やっぱり科学だよね

データサイエンス、レギュラトリーサイエンス、、、サイエンスという言葉がついているけど、果たしてサイエンスなのかなぁ、などと違和感を持つこともあり改めて考えてみました。
科学とは何か?多くの人は実験や複雑な数式を思い浮かべるかもしれませんが、実はもっとシンプルで基本的なものです。それは「分ける」ことにあります。「科学」という言葉の語源において、「科」は「分ける」「区分する」という意味があり、「学」は「まなぶ」「研究する」という意味です。つまり、「科学」は「分類して学ぶこと」を意味しています。本記事では、この「分ける」ことの力と、その魅力を探りながら、日常の活動にどう活かせるかを考えてみたいと思います。

分けることで見えてくるもの

  1. 精度が上がる
    データマネジメントにおいて、物事を細かく分けることは非常に重要です。例えば、データベースの設計やクエリの作成において、全体を一度に理解しようとするのではなく、各ステップを細分化することで、それぞれの要素に対して深く集中できます。これにより、データの整合性や品質が向上し、信頼性の高い結果を得ることができます。
  2. 小さな達成感を味わえる=モチベーションが高まる
    データマネジメントの道のりは長く、時に厳しいものです。しかし、大きな目標を小さなステップに分けることで、各ステップを達成するごとに小さな達成感を味わうことができます。例えば、データクレンジングやエントリーのタスクを細分化し、段階的に進捗を感じられることで、モチベーションを維持しやすくなります。
    タスクを細分化してそれぞれをクリアするたびに、自己効力感が増していきます。「自分はできるんだ!」という自信が持てると、データマネジメントに対する意欲も自然と高まります。特に長期的なプロジェクトでは、このような小さな成功体験が非常に重要です。
  3. 深い理解が得られる
    物事を分けることで、各要素に対する理解が深まります。例えば、データアナリティクスにおいても、全体を一度に分析するのではなく、データセットを小さな部分に分けて解析することで、より詳細な理解が得られます。これにより、分析結果の解釈や次のステップの計画がより的確になります。

「上機嫌」で取り組むことの重要性

どんなに優れた方法論やツールを使っても、それを実行するのは人間です。だからこそ、人間らしさを大切にすることが重要です。

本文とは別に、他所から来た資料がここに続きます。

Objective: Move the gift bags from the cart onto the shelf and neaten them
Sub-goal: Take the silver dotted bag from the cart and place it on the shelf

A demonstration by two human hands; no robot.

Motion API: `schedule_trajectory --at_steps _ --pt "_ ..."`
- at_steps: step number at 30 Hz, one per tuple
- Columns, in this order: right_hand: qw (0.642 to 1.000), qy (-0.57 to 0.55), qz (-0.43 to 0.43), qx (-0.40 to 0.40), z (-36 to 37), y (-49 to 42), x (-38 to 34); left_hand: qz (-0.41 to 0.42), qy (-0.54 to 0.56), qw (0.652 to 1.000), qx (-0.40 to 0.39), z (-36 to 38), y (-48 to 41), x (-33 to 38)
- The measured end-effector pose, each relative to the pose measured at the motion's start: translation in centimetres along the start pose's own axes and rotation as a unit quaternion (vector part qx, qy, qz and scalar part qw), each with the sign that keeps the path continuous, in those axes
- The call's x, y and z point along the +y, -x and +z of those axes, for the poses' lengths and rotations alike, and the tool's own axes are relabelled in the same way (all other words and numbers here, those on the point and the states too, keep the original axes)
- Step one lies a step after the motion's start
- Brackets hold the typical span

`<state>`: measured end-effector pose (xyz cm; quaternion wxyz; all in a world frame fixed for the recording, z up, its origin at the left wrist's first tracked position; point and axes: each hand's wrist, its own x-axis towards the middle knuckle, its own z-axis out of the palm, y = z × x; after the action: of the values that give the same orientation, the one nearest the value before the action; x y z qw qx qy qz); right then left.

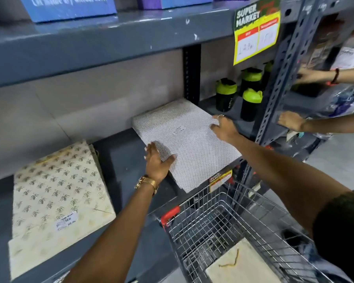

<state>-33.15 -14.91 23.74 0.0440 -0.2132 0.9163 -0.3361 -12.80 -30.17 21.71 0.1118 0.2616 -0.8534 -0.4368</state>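
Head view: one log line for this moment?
left hand flat on dotted bags | right hand at their edge | shelf | cart holds one bag

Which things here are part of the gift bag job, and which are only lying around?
Part of the job: dotted gift bags, patterned gift bags, cream bag in the cart, shelf.
Only around: green-lidded bottles, price sign, blue boxes.

— What sort of place was it?
— A shop. A yellow tag (256, 31) reading "SUPER MARKET", with handwritten prices, hung from the grey metal shelf (90, 43).
— Anything else?
— A wire cart (219, 219) stood below, green-lidded bottles (226, 94) were lined up for sale, and a price sticker (66, 220) marked one patterned bag (57, 193).
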Motion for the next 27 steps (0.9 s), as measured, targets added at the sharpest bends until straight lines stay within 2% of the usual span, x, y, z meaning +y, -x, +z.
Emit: schedule_trajectory --at_steps 4,8,16,19,21,24,27 --pt "0.999 -0.024 0.015 -0.025 1.2 -1.6 0.3 -0.010 -0.026 1.000 0.013 0.5 -1.3 -0.8" --pt "0.999 0.017 0.006 -0.050 2.2 -1.5 1.0 -0.028 -0.076 0.997 0.008 0.5 -2.1 -1.6" --pt "0.997 0.054 -0.018 -0.049 3.2 -2.1 2.1 -0.037 -0.060 0.997 0.032 1.4 -3.3 -2.1" --pt "0.990 0.134 -0.048 -0.011 2.6 -0.8 1.7 -0.038 -0.099 0.993 0.045 1.5 -2.5 -1.7" --pt "0.985 0.157 -0.073 0.017 2.0 0.9 1.4 -0.017 -0.099 0.991 0.087 2.0 -0.6 -1.1" --pt "0.983 0.129 -0.116 0.054 1.2 5.3 1.7 0.046 -0.096 0.983 0.148 3.5 3.9 0.8" --pt "0.983 0.075 -0.142 0.091 0.9 11.4 3.2 0.088 -0.050 0.982 0.163 6.4 9.4 2.6"
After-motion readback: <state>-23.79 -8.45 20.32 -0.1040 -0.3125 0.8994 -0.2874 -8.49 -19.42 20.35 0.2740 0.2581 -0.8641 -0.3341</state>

特にモチベーションを維持すること、すなわち「上機嫌」でいることが大切です。楽しくデータマネジメントに取り組むことで、作業効率も創造性もアップします。例えば、データの整備が思うように進まない時でも、ポジティブな心持ちで取り組むことで、新しいアイデアが生まれやすくなります。
「上機嫌」でいることは単なる気分の問題ではありません。「Flow: The Psychology of Optimal Experience」「Positivity」「The Happiness Advantage」など多くの書籍においてもポジティブな感情が創造性や問題解決能力に良い影響を与えることが示されています。日常の業務でも、できるだけポジティブな環境を作り、楽しみながら取り組むことが大切です。

日常を徹底的に分ける、そして書き出す

あなたの日常の業務を徹底的に分けてみましょう。例えば、データ入力、検証、クレンジング、分析など、細かいタスクに分解できます。それらをリストに書き出すことで、視覚的に把握しやすくなり、何を優先するべきかが明確になります。これにより、効率的に業務を進めることができます。

問題にぶつかったら「分ける」ことを考える

どんなに計画を立てても、問題にぶつかることはあります。その際には立ち止まって「なぜだろう」と考え、問題をさらに細かく分けてみましょう。問題を分解することで、真の原因を特定しやすくなり、解決策を見つけやすくなります。これは問題解決の基本的なアプローチであり、科学的な思考法と言えます。

実際のデータマネジメントにどう活かすか?

具体的なデータマネジメント活動において、「分ける」ことはどのように役立つのでしょうか?例えば、データベースの設計段階では、目的を明確にし、それを達成するためのステップを細分化します。データベースの各ステップを詳細に計画することで、予期しない問題を未然にす。
また、データの解析においても、全体を一度に分析するのではなく、データセットを小さな部分に分けて解析することで、より正確な結果を得ることができます。これは、大量のデータを扱う際に特に有効です。

おわりに

「分ける」ことの力を理解し、それを日常の活動に取り入れることで、あなたの業務は驚くほど効率的で成果の出るものになるでしょう。この記事を書きながら自分自身、やっぱり科学の基本は小さなトライアンドエラーを地道に反復して一つ一つ解決していくことの繰り返しなんだなぁと再認識しました。この科学の基本原則を応用し、ポジティブな心持ちで取り組むことで、素晴らしい成果を上げることができるでしょう。これが「科学」の本当の力であり、成功へと導く鍵なのだと信じています。

この記事が参考になれば嬉しいです。